Step 1: Data Sources and Sinks
We’ll show how this pattern is defined using the DataKitchen Platform. First, we define an SFTP server connection as our source:
Figure 2 : Using the DataKitchen UI, the user defines a source input for a container. The input tab shows the connector definition.
Next, we define our sink, which moves the file from the container to S3 storage:
Figure 3 : The DataKitchen UI enables the user to define an output sink for a container. The output tab shows the connector definition.
Step 2: Program
The container can run any code such as a shell or python script. In this case, it runs a Unix sed command, which is an editor that runs on text streams. Team members that are not familiar with sed might look at the command (see screenshot below) and have difficulty understanding it. Also, they may not have access to a Unix machine. With the DataKitchen Platform, this functionality can be easily reused without needing to understand code internals or application environment configuration.
The sed command below will take a string in the form “$123.45” as an input and outputs “$,123.45”. It performs this operation for all rows in the input file. In a comma-delimited file, this effectively moves the ‘$’ to its own separate column.
Figure 4: The executable code in the container is a shell script that contains an sed command that transforms the input text stream (file ‘foo’) and deposits the result in a file named ‘bar’.
The UI makes it easy to put the shell script into a container - everything is managed by the DataKitchen Platform. This JSON configuration file tells the container to run currency_converter.sh, the file that will be run by the container.
Figure 5: The container node is defined using the DataKitchen UI to run a shell script using a JSON configuration file.
Step 3: Testing
We should also test our file – this allows us to know if there were any problems. The DataKitchen Platform lets you define powerful tests using a simple UI. For example, you should check that you get an expected amount of input data and that you don’t lose rows when we transform our file. The test variable linecount represents the number of rows in the input file.
Figure 6: The test logic section in the screen above shows that the line count of the source file must be greater than 100.
In the source test (sourcetest), we check that the input file (foo) has at least a hundred rows. If that condition is not true, the test will issue a warning.
Figure 7: The test logic above shows that the line counts of the input and output files must be equal.
In this sink test (test2), we test that the number of rows in the output file (bar) matches the number of rows in the input file (foo). The “Test Logic” defined above issues a warning if the line count in the output file (linecount_s3) is not equal to the line count in the input file (linecount).
Once the container is set up, it can be run through the DataKitchen UI. Below is a screenshot showing how the order is run.
Figure 8: The DataKitchen UI enables the user to execute orders, which are usually orchestrated data pipelines.

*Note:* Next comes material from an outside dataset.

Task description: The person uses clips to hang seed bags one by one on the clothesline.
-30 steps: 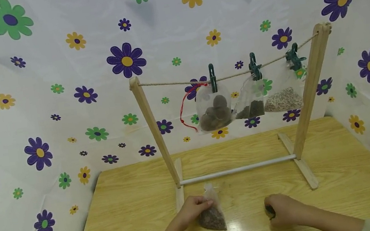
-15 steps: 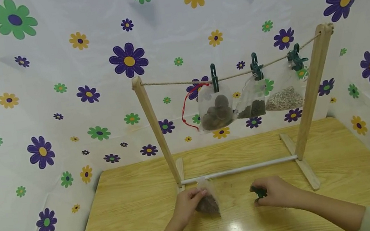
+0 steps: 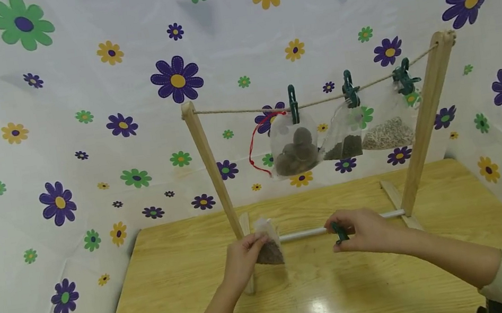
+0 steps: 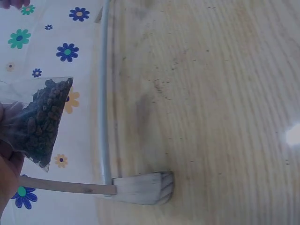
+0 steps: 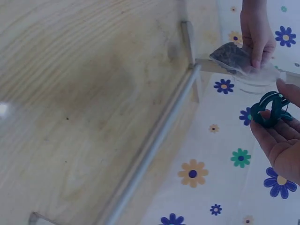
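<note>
My left hand (image 3: 241, 258) pinches a small clear bag of dark brown bits (image 3: 270, 250) by its side, lifted off the table near the left post. In the left wrist view the bag (image 4: 44, 119) shows dark, gravel-like lumps. My right hand (image 3: 362, 230) holds a dark green clip (image 3: 339, 232) between thumb and fingers, in front of the white bar. The right wrist view shows the clip (image 5: 269, 110) close to the bag's top, apart from it. Above hang a bag of round things (image 3: 296, 153), a bag of dark grains (image 3: 345, 146) and a bag of pale bits (image 3: 388, 133).
A rope (image 3: 244, 110) runs between a left wooden post (image 3: 208, 162) and a right wooden post (image 3: 428, 115). Green clips (image 3: 293, 103) hold the hanging bags on it. A white bar (image 3: 302, 235) joins the posts low down. Flowered sheeting (image 3: 78, 95) surrounds the wooden table (image 3: 176, 274).
My left hand has raised the bag off the table, up and slightly left. My right hand has lifted the green clip up and leftward, nearer the bag.
</note>
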Action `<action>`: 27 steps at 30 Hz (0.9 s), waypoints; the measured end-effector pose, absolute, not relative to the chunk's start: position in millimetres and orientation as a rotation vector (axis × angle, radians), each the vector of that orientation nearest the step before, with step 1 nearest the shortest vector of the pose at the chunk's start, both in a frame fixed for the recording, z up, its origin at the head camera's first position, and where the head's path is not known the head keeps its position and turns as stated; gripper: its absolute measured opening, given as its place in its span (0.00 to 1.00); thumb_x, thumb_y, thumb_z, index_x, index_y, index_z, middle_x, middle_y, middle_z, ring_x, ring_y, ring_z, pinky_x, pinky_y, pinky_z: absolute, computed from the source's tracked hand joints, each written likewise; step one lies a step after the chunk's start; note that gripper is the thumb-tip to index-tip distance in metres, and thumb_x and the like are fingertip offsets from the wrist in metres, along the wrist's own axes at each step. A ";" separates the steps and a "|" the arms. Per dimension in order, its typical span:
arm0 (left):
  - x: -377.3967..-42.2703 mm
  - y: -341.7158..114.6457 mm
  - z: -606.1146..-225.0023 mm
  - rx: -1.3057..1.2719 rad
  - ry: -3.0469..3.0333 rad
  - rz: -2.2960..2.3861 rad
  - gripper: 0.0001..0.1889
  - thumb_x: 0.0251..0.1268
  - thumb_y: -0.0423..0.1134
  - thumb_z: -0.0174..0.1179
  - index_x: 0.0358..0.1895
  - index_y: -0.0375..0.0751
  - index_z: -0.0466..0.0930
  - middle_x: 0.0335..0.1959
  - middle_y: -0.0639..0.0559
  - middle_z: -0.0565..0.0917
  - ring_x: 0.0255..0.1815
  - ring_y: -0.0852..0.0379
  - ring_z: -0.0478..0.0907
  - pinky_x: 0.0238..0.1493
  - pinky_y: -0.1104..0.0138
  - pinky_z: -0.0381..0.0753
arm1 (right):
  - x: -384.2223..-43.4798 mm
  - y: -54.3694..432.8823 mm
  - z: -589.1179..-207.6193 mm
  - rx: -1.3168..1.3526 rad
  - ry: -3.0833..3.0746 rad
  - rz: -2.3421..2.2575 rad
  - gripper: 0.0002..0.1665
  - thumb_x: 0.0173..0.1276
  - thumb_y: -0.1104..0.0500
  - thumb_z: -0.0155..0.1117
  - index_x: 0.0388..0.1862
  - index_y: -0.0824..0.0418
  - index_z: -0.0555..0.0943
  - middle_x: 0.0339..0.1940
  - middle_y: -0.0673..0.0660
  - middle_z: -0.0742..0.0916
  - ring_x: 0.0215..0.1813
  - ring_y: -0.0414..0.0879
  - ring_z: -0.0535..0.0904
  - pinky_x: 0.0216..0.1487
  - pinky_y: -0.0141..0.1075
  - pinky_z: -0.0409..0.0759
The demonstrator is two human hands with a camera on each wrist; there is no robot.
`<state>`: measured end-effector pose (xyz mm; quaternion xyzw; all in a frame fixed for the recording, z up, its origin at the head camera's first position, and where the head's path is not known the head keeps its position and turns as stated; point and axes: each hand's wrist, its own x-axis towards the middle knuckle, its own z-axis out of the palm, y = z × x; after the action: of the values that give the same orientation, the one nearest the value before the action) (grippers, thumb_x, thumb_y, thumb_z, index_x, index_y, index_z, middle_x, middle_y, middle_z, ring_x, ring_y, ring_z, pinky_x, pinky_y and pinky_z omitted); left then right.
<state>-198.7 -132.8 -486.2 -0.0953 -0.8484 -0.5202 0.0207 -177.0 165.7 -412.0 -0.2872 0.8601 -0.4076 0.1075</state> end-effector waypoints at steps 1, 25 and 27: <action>-199.3 -132.1 -483.3 -0.299 -2.629 -1.608 0.11 0.66 0.44 0.58 0.38 0.41 0.86 0.38 0.47 0.87 0.28 0.68 0.72 0.27 0.76 0.70 | -178.1 165.4 -408.3 -0.854 2.532 -1.203 0.22 0.59 0.54 0.70 0.48 0.63 0.78 0.42 0.55 0.85 0.48 0.52 0.83 0.46 0.40 0.81; -220.5 -107.7 -385.4 -0.264 -2.357 -1.479 0.11 0.65 0.41 0.60 0.35 0.37 0.87 0.27 0.48 0.85 0.19 0.66 0.61 0.22 0.74 0.62 | -205.4 123.8 -261.8 -1.049 2.498 -1.496 0.18 0.59 0.64 0.69 0.48 0.67 0.78 0.42 0.59 0.86 0.47 0.48 0.83 0.46 0.33 0.81; -222.8 -106.6 -378.2 -0.266 -2.333 -1.472 0.11 0.65 0.40 0.60 0.34 0.36 0.87 0.25 0.48 0.84 0.16 0.65 0.58 0.20 0.73 0.60 | -208.8 120.9 -253.7 -1.060 2.488 -1.529 0.18 0.59 0.65 0.69 0.48 0.67 0.78 0.41 0.59 0.87 0.46 0.46 0.84 0.45 0.33 0.81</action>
<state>-222.8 -106.6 -378.2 -0.0945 -0.8274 -0.5221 0.1840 -208.8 120.9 -253.7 -0.3413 0.8007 -0.4921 0.0176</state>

Checking the order status, we can see that the order completed.
Figure 9: After the order executes, the status appears in the order status summary.
The files before and after the transformation show that the operation executed correctly.
Figure 10: File ‘foo’ contents
After the transformation, the currency symbol appears in its own column.
Figure 11: File ‘bar’ contents after the execution of the shell script
This container is a common design pattern because we have many uses for a file-to-file transformation node. The DataOps Platform makes it easy to modify this node for other requirements: different file names, different sources/targets or different transformation logic. You could replace the sed command with other code and have a totally different processing pipeline. DataKitchen makes it quite simple to create, modify and reuse designs using containers like this source-sink pattern so that users don’t have to worry about tools interfaces, file transfers and keeping multiple copies of the same code synchronized.